### Problem
Transcribe the full listing exactly, and drop every picture.

### Input data
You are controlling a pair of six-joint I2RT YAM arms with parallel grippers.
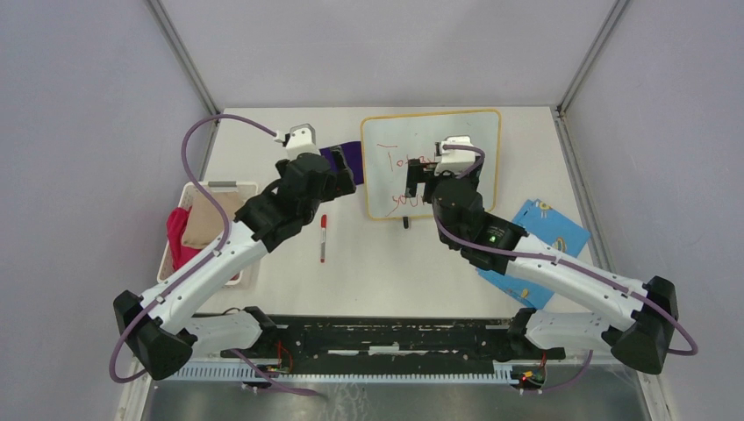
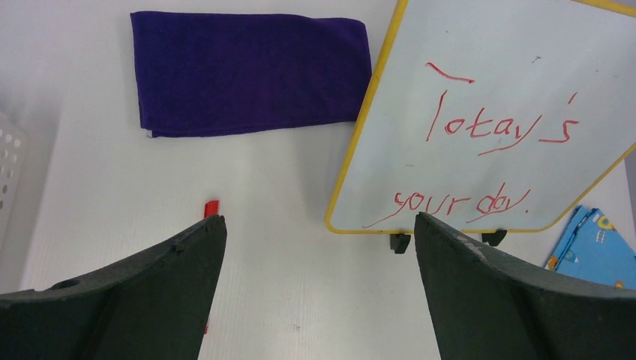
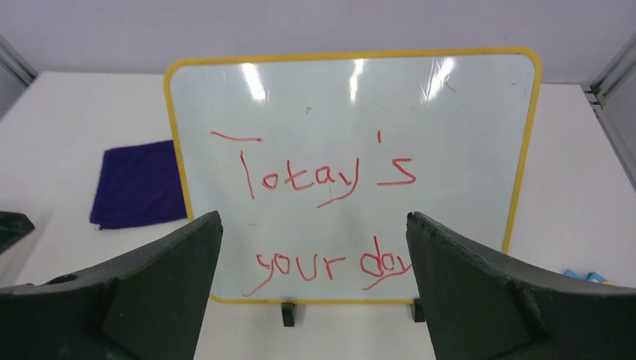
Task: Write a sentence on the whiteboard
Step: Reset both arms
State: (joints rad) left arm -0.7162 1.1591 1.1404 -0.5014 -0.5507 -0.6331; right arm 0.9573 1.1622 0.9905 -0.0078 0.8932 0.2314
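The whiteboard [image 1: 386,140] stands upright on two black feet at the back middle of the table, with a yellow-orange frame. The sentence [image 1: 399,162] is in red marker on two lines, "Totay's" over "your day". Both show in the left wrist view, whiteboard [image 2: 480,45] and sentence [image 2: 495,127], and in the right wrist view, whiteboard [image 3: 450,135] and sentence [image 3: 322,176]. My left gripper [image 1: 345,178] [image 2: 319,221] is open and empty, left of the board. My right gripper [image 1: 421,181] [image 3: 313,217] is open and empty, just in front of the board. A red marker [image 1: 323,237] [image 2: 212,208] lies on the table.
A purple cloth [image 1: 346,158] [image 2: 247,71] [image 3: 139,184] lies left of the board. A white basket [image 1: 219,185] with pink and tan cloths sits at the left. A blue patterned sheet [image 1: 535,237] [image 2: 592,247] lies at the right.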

### Answer section
You are controlling a pair of six-joint I2RT YAM arms with parallel grippers.
Task: Write a sentence on the whiteboard
Step: Reset both arms
State: (joints rad) left arm -0.7162 1.1591 1.1404 -0.5014 -0.5507 -0.6331; right arm 0.9573 1.1622 0.9905 -0.0078 0.8932 0.2314
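The whiteboard [image 1: 386,140] stands upright on two black feet at the back middle of the table, with a yellow-orange frame. The sentence [image 1: 399,162] is in red marker on two lines, "Totay's" over "your day". Both show in the left wrist view, whiteboard [image 2: 480,45] and sentence [image 2: 495,127], and in the right wrist view, whiteboard [image 3: 450,135] and sentence [image 3: 322,176]. My left gripper [image 1: 345,178] [image 2: 319,221] is open and empty, left of the board. My right gripper [image 1: 421,181] [image 3: 313,217] is open and empty, just in front of the board. A red marker [image 1: 323,237] [image 2: 212,208] lies on the table.
A purple cloth [image 1: 346,158] [image 2: 247,71] [image 3: 139,184] lies left of the board. A white basket [image 1: 219,185] with pink and tan cloths sits at the left. A blue patterned sheet [image 1: 535,237] [image 2: 592,247] lies at the right.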

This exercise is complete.